- [Work to complete]: A verbatim repetition of the data below is requested, without images.

BEGIN Recorded data

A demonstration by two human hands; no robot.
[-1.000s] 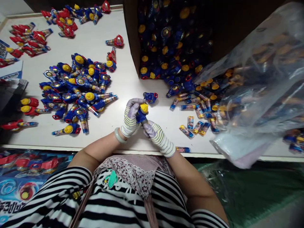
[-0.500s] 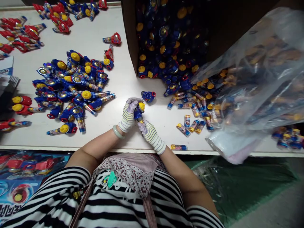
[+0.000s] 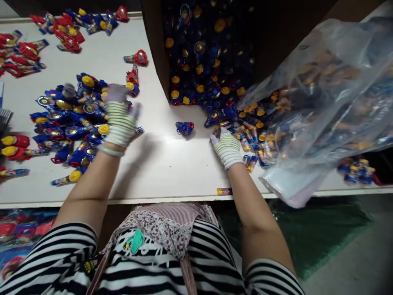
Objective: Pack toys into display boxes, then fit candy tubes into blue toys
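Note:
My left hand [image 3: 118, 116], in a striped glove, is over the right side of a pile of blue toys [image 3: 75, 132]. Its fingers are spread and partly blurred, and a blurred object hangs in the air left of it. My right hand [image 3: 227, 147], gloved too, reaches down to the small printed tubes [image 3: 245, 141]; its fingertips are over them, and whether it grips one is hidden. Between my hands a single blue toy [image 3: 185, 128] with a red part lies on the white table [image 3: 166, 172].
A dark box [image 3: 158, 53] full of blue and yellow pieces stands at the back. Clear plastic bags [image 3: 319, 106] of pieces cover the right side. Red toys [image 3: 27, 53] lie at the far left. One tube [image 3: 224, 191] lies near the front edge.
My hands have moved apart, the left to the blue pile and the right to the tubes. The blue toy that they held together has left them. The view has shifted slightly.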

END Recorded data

- [Output]:
A demonstration by two human hands; no robot.
[-1.000s] 
[-0.500s] 
[+0.000s] 
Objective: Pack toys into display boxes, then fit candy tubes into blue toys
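Note:
My left hand [image 3: 118, 116], in a striped glove, is over the right side of a pile of blue toys [image 3: 75, 132]. Its fingers are spread and partly blurred, and a blurred object hangs in the air left of it. My right hand [image 3: 227, 147], gloved too, reaches down to the small printed tubes [image 3: 245, 141]; its fingertips are over them, and whether it grips one is hidden. Between my hands a single blue toy [image 3: 185, 128] with a red part lies on the white table [image 3: 166, 172].
A dark box [image 3: 158, 53] full of blue and yellow pieces stands at the back. Clear plastic bags [image 3: 319, 106] of pieces cover the right side. Red toys [image 3: 27, 53] lie at the far left. One tube [image 3: 224, 191] lies near the front edge.
My hands have moved apart, the left to the blue pile and the right to the tubes. The blue toy that they held together has left them. The view has shifted slightly.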

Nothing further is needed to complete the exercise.